◆ **PROBLEM**:
Give the data below again exactly, and drop each picture from it.

• • • • • • •

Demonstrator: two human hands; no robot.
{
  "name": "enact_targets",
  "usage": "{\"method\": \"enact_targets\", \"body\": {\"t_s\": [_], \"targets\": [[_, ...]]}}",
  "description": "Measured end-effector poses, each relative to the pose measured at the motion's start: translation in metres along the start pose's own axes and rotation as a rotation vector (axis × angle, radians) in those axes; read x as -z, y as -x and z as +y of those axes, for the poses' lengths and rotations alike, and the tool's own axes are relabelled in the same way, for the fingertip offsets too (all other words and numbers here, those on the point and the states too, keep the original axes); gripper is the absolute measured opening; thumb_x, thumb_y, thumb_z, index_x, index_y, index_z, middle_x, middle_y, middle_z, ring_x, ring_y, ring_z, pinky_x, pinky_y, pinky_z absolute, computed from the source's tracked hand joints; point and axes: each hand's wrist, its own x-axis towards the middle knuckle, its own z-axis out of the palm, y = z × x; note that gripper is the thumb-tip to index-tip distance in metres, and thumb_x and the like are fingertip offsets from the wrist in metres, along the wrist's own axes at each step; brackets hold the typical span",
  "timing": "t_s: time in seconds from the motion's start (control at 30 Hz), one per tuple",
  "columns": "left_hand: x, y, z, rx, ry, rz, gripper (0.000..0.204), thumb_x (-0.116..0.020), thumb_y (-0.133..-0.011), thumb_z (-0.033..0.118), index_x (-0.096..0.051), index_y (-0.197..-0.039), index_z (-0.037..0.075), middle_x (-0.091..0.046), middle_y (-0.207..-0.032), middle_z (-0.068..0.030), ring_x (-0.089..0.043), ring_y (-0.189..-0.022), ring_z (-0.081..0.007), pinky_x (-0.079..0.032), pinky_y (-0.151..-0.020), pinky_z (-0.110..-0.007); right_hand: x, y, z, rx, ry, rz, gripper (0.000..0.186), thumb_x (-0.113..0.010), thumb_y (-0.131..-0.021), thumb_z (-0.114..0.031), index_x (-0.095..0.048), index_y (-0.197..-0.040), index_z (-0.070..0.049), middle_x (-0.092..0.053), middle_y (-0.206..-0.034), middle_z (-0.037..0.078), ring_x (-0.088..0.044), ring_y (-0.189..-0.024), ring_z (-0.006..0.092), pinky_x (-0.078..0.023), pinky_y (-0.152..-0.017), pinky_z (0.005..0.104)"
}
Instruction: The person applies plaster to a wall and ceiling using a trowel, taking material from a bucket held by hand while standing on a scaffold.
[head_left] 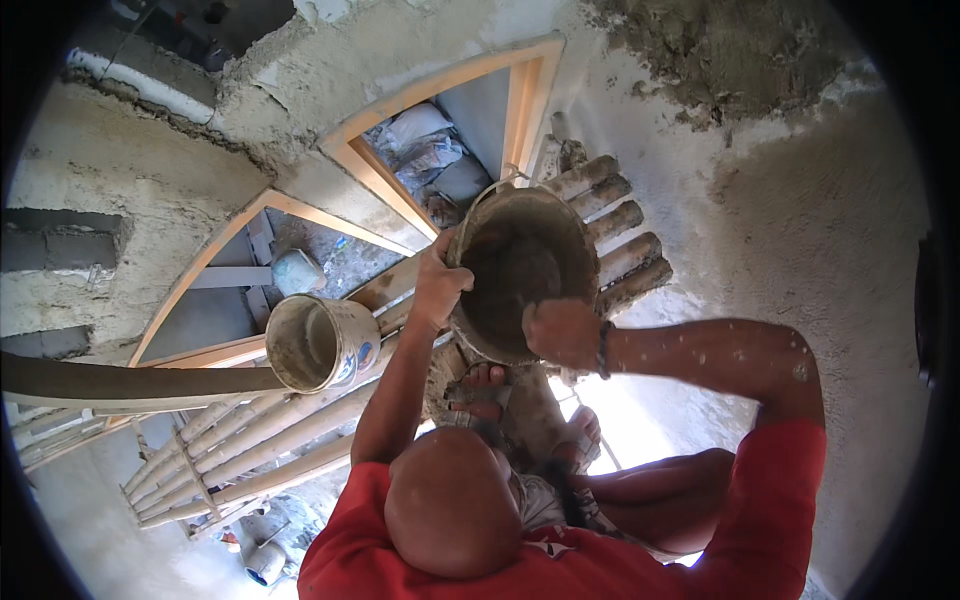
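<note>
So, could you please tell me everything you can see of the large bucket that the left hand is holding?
The large bucket is round and grey-brown, its rim and inner wall coated in what looks like dried mortar. Its mouth faces the camera, and a thin, pale handle shows at the far rim. The left hand grips the left rim; the closed right hand is over the near right part of the mouth. It sits beside round poles. Its dark bottom, contents and support are unclear.
</note>
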Motion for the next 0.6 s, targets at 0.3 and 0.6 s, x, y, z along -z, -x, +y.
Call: {"method": "enact_targets", "body": {"t_s": [0.3, 0.6], "targets": [[0.002, -0.006, -0.017, -0.060, 0.023, 0.009, 0.063, -0.052, -0.061, -0.008, -0.059, -0.124, -0.003, -0.064, -0.096, -0.0030, -0.056, -0.076, -0.0091, -0.046, -0.064, -0.022, 0.023, -0.005, 0.067, -0.210, 0.084, 0.107, 0.013, -0.057, -0.082, -0.013, -0.068, -0.078, -0.007, -0.066, -0.078, 0.007, -0.069, -0.075, 0.0263, -0.057, -0.062, 0.0391], [0.000, -0.005, -0.023, -0.095, 0.018, 0.037, 0.065, -0.054, -0.063, -0.008, -0.060, -0.126, 0.000, -0.063, -0.092, -0.0021, -0.054, -0.069, -0.0092, -0.045, -0.058, -0.025, 0.051, 0.022, 0.014, -0.091, -0.255, -0.233, 0.018, -0.058, -0.085, -0.019, -0.066, -0.084, -0.003, -0.068, -0.079, 0.014, -0.070, -0.076, 0.0308, -0.057, -0.066, 0.0442]]}}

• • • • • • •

◆ **ANSWER TO THIS TASK**:
Demonstrator: two human hands; no robot.
{
  "name": "enact_targets",
  "usage": "{\"method\": \"enact_targets\", \"body\": {\"t_s\": [_], \"targets\": [[_, ...]]}}",
  "description": "Measured end-effector poses, each relative to the pose measured at the motion's start: translation in metres along the start pose's own axes and rotation as a rotation vector (axis × angle, radians) in those axes; read x as -z, y as -x and z as +y of those axes, for the poses' lengths and rotations alike, and the tool's own axes are relabelled in the same way, for the fingertip offsets too (all other words and numbers here, those on the point and the states too, keep the original axes); gripper is the absolute measured opening; thumb_x, thumb_y, thumb_z, index_x, index_y, index_z, middle_x, middle_y, middle_z, ring_x, ring_y, ring_z, pinky_x, pinky_y, pinky_z absolute, computed from the source's tracked hand joints; point and axes: each hand's wrist, its own x-axis towards the middle knuckle, its own z-axis out of the palm, y = z × x; note that gripper is the thumb-tip to index-tip distance in metres, and thumb_x and the like are fingertip offsets from the wrist in metres, along the wrist's own axes at each step; brackets hold the typical span",
  "timing": "t_s: time in seconds from the motion's start (control at 30 Hz), one per tuple",
  "columns": "left_hand: x, y, z, rx, ry, rz, gripper (0.000..0.204), thumb_x (-0.116..0.020), thumb_y (-0.133..-0.011), thumb_z (-0.033..0.118), index_x (-0.096..0.051), index_y (-0.197..-0.039), index_z (-0.037..0.075), middle_x (-0.091..0.046), middle_y (-0.207..-0.032), middle_z (-0.068..0.030), ring_x (-0.089..0.043), ring_y (-0.189..-0.022), ring_z (-0.081..0.007), pinky_x (-0.079..0.032), pinky_y (-0.151..-0.020), pinky_z (-0.110..-0.007); right_hand: x, y, z, rx, ry, rz, gripper (0.000..0.186), thumb_x (-0.113..0.010), thumb_y (-0.131..-0.021), thumb_z (-0.114..0.031), index_x (-0.095..0.048), index_y (-0.197..-0.040), index_z (-0.070..0.049), middle_x (-0.092..0.053), middle_y (-0.206..-0.034), middle_z (-0.037..0.078), ring_x (-0.088..0.044), ring_y (-0.189..-0.024), ring_z (-0.006..0.092), pinky_x (-0.078..0.023), pinky_y (-0.152..-0.017), pinky_z (0.005..0.104)"
}
Instruction: The person applies plaster to a wall and ceiling using a trowel, taking material from a bucket held by hand while standing on a scaffold.
[head_left] 
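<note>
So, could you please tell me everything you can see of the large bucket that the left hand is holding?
The large bucket is round and grey-brown, its rim and inner wall coated in what looks like dried mortar. Its mouth faces the camera, and a thin, pale handle shows at the far rim. The left hand grips the left rim; the closed right hand is over the near right part of the mouth. It sits beside round poles. Its dark bottom, contents and support are unclear.
</note>
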Motion for the next 0.6 s, targets at 0.3 and 0.6 s, x, y, z along -z, -x, +y.
Call: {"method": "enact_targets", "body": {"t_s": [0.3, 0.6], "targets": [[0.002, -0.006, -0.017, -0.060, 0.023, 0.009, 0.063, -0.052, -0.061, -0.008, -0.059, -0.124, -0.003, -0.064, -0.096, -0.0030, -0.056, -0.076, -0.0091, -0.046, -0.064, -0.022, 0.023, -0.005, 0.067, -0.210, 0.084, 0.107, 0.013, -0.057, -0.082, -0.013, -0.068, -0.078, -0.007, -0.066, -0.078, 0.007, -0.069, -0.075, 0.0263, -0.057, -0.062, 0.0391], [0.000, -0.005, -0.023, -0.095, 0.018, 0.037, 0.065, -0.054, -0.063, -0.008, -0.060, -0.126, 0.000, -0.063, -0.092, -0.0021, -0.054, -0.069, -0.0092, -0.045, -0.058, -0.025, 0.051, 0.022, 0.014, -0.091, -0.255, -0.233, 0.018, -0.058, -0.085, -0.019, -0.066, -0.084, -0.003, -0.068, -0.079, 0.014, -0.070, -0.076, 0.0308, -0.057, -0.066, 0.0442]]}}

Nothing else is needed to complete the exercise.